With alarming statistics such as these, it’s bizarre that a crisis of this enormity could exist in our country with so little discussion. One possible explanation for this silence could be our society’s refusal to initiate proper discussions about structural racism as it relates to food. We like to think of the things we eat as sacred, unscathed by politics; but, in reality, we are only perpetuating oppressive practices and indulging in the privilege that allows us to turn a blind eye and continue ordering our $12 açai bowls. This includes our politicians who use food as a tool to seem more relatable and cultured (cough… Donald Trump’s Cinco de Mayo taco bowl twitter post… COUGH) without really talking about any substantial policy change in terms of food production and distribution.

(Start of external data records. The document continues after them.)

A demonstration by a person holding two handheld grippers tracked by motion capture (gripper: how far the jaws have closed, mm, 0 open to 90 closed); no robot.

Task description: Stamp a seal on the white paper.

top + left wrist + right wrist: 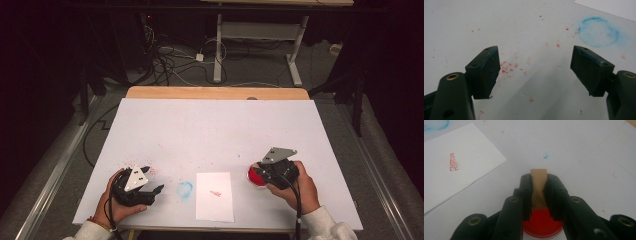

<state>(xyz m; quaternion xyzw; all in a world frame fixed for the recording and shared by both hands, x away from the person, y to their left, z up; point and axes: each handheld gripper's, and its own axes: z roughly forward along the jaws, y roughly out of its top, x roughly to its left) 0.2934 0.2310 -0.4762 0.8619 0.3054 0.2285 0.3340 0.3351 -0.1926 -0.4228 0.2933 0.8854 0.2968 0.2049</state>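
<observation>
Right claw (539, 195) clamped on wooden stamp (538, 182) over red ink pad (541, 225); paper (214, 196) already stamped, prob re-inking. Left claw (535, 72) apart, idle.

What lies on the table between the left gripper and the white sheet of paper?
In the high view, a round blue ink smudge lies between the left gripper and the paper, among red specks.

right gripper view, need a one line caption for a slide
Right gripper shut on a wooden stamp over a red ink pad, with stamped paper lying nearby.
</observation>
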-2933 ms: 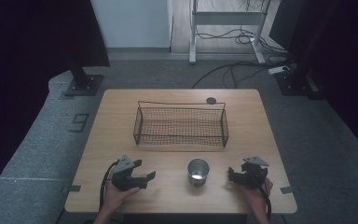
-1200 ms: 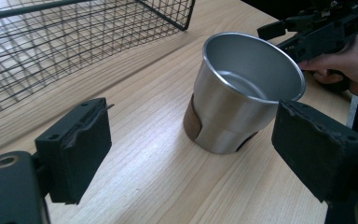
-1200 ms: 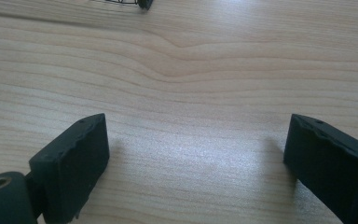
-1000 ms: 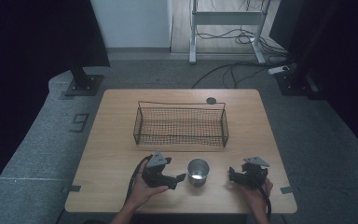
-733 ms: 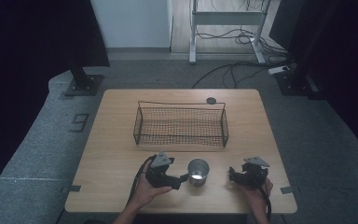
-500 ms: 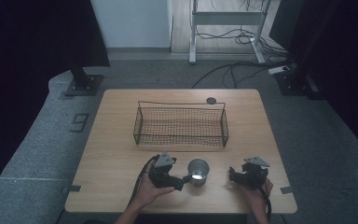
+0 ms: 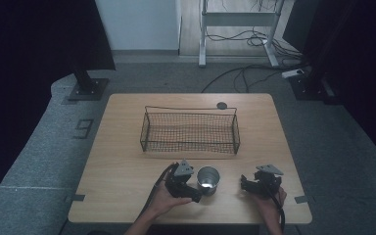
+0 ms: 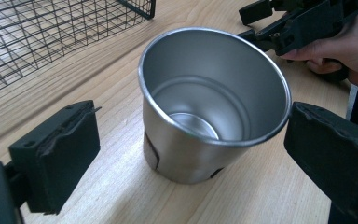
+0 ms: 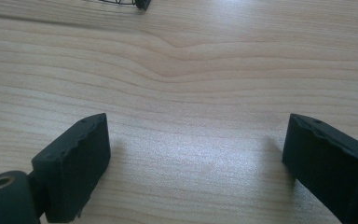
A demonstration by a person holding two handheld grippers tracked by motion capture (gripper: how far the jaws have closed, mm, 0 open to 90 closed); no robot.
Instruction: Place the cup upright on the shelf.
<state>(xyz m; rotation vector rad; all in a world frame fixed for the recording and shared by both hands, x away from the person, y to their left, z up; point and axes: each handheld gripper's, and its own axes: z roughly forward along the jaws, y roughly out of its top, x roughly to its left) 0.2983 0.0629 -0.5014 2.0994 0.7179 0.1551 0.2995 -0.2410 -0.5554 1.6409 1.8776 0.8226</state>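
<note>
Left hand-held gripper [image 8: 186, 154]: jaws spread wide and just opened further; one steel cup [image 8: 209, 102] is framed between them. A gap is seen between the left pad and the cup wall; the right pad lies just beside the rim, and contact there cannot be told. In the high view the left hand-held gripper [image 7: 196, 192] is seen at the near edge of the desk [image 7: 127, 161], just left of the cup [image 7: 207, 179].

Cup: one, upright, mouth up, empty, standing on the desk near the front edge, between the two tools.

Right hand-held gripper [image 9: 196, 158]: jaws spread, bare wood between them, nothing pinched. It is held low over the desk, well to the right of the cup [image 7: 247, 183].

One wire basket [image 7: 190, 130] is noted beyond the cup, mid-desk, empty. One small dark disc [image 7: 221, 105] lies behind the basket, near the far edge.

Count: two hand-held grippers, one cup, one basket, one disc.
</note>
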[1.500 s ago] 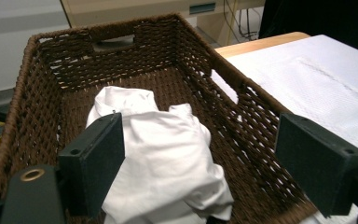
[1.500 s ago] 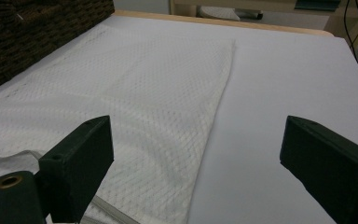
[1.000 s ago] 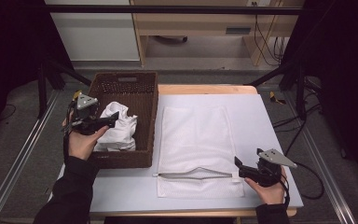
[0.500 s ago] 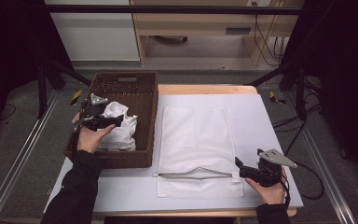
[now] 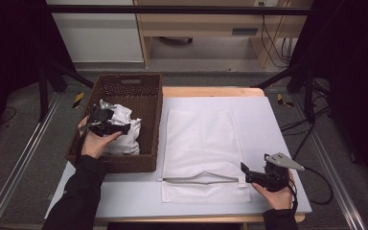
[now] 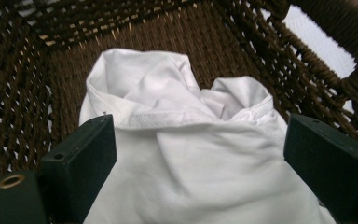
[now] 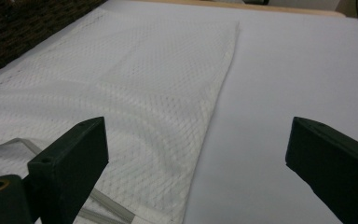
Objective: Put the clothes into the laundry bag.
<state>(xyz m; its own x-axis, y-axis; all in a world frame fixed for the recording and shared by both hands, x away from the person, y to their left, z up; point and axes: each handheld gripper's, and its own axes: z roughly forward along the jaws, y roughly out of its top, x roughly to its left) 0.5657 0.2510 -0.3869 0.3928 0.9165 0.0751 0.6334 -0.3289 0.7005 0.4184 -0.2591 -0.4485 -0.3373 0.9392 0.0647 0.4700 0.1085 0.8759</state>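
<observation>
A crumpled white cloth (image 5: 124,140) (image 6: 168,93) lies in a dark wicker basket (image 5: 129,79) at the table's left. My left gripper (image 5: 125,128) (image 6: 200,154) hangs low over it, open. Its jaws have just been opening, and the cloth bulges between them without being pressed. A white mesh laundry bag (image 5: 201,134) (image 7: 121,84) lies flat mid-table, its zipper (image 5: 201,179) parted along the near edge. My right gripper (image 5: 244,171) (image 7: 196,158) rests open at the bag's near right corner, with nothing gripped.
The basket's woven walls (image 6: 23,93) close in around the left gripper. The pale table surface (image 5: 263,124) (image 7: 284,70) stretches right of the bag. A cable (image 5: 316,177) trails from the right gripper toward the table's right edge.
The left hand has sunk into the basket toward the cloth and shifted slightly right. The right hand has stayed where it was.
</observation>
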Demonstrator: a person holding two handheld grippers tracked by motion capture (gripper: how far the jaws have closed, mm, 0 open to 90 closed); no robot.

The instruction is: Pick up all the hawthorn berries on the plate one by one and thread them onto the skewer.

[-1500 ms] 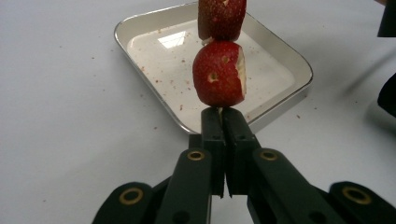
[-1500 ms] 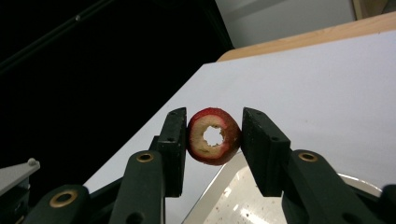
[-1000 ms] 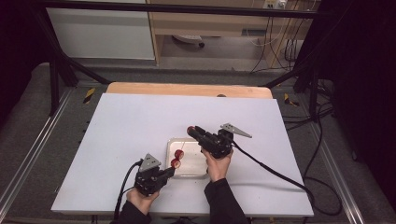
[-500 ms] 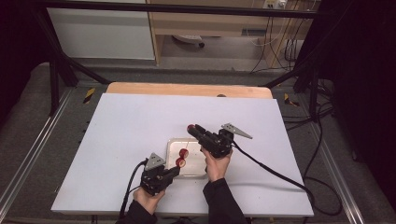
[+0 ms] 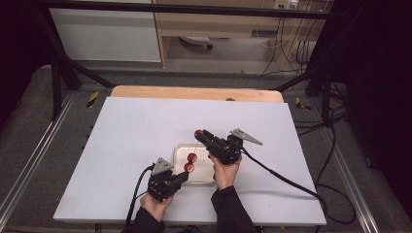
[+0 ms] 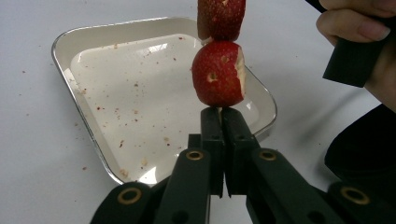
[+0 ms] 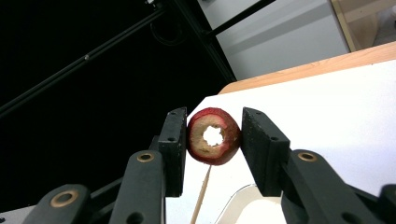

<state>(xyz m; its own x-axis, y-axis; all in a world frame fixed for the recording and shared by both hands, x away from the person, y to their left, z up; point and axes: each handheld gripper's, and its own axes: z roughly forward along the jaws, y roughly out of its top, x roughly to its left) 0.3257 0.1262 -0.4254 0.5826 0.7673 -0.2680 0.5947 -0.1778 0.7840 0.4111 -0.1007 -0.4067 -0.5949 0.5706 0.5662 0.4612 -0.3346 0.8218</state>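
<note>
The left gripper (image 5: pixel 180 177) sits low at the near edge of the white table (image 5: pixel 126 145), its jaws pinched tight together on the bottom end of a thin wooden skewer (image 7: pixel 201 196). In the left gripper view the jaws meet with no gap, and right above their tips sits a red fruit piece (image 6: pixel 218 73), cored, a pale cut face on its right side. A second red piece (image 6: pixel 221 18) sits just above it on the same stick, touching it.

Up top, the right gripper (image 5: pixel 199 134) holds a third piece, a ring (image 7: pixel 214 136) of red skin with pale flesh and a hole through the middle. The jaws stand part open, one pad against each side of the ring, and the skewer runs down out of it toward the tray.

From the high view the two lower pieces hang over the tray (image 5: pixel 206 180), a shallow white dish with a metal rim, speckled with red crumbs, lying between the two hands. The ring is higher, off the tray's far edge. The person's right hand (image 5: pixel 224 171) grips its tool just beside the tray.
</note>
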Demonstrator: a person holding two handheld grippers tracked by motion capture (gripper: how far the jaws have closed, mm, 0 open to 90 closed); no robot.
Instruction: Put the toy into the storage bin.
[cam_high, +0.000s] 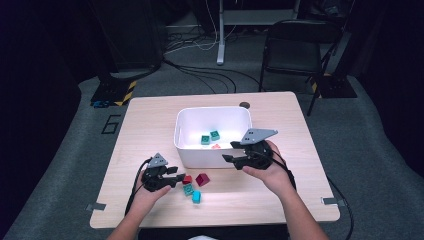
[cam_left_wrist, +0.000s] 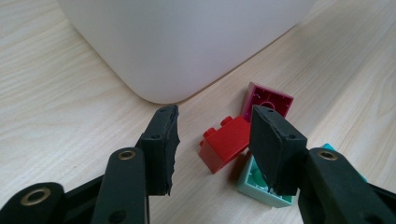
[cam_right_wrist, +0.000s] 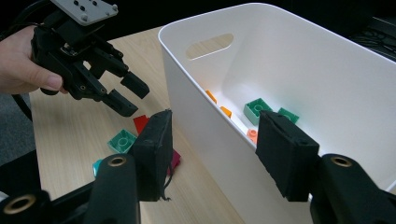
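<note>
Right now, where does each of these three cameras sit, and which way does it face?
High view: above the person's side, facing forward and down on the table; both forearms and grippers show.
Left gripper view: rides the left gripper, facing the red brick.
Right gripper view: rides the right gripper, straddling the white bin wall.
All share bin and bricks.

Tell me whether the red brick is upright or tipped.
Tipped. The red brick lies on its side on the table, studs pointing sideways toward the bin.

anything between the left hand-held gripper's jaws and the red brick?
No, just bare tabletop. In the left gripper view the red brick sits in the gap of the open left hand-held gripper, untouched by either jaw.
</note>
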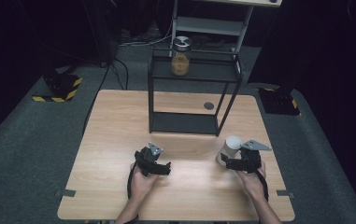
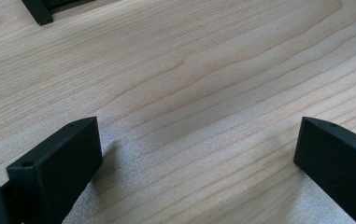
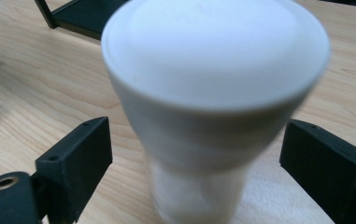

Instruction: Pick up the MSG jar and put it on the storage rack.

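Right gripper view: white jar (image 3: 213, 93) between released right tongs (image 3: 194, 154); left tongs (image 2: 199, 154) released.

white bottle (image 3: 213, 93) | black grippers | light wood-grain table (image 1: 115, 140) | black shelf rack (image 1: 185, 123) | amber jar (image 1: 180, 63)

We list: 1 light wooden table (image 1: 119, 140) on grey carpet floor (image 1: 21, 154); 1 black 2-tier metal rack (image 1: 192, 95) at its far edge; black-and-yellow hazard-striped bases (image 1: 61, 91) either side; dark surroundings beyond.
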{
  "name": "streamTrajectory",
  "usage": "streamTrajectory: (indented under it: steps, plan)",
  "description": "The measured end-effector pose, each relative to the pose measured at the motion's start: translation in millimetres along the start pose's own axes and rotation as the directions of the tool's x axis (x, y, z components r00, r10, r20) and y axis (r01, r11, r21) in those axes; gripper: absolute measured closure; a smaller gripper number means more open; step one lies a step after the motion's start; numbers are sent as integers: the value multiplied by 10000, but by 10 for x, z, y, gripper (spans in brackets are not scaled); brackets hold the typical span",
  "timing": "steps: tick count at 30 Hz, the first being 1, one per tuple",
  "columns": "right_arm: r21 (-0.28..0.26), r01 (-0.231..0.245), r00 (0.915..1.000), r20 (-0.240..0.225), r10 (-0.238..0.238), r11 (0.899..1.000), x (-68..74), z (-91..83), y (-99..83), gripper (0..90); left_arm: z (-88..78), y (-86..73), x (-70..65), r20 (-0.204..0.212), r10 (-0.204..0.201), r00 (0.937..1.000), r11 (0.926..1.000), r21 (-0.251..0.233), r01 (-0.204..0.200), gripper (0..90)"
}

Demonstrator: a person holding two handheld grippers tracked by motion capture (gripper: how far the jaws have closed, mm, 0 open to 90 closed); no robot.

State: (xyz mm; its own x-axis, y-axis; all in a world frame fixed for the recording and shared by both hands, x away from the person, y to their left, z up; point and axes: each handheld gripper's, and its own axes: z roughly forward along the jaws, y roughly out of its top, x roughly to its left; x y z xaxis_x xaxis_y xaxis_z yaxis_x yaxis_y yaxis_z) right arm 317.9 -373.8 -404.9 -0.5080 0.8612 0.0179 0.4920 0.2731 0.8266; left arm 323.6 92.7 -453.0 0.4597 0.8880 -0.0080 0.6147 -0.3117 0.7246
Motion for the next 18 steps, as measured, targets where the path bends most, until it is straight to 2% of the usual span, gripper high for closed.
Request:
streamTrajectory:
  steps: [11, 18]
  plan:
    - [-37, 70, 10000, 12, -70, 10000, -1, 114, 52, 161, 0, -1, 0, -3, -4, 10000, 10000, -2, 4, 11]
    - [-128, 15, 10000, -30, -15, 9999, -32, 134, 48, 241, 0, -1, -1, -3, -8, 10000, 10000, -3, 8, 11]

What we need is for people to recognize that food isn’t as harmless as we tend to believe it is, and that it’s time we initiated a conversation about its function in our society. Michelle Obama led us in the right direction with her Let’s Move! program, which worked towards “ensuring that more people have access to healthy, affordable food,” but there is still more that can be done. Areas of poverty need access to healthier options, laborers need to be treated and compensated fairly, and the root causes of obesity need to be addressed. So let’s dig in and start acknowledging food as a source of politics, and make an honest effort to move towards progress for a healthier and more just country.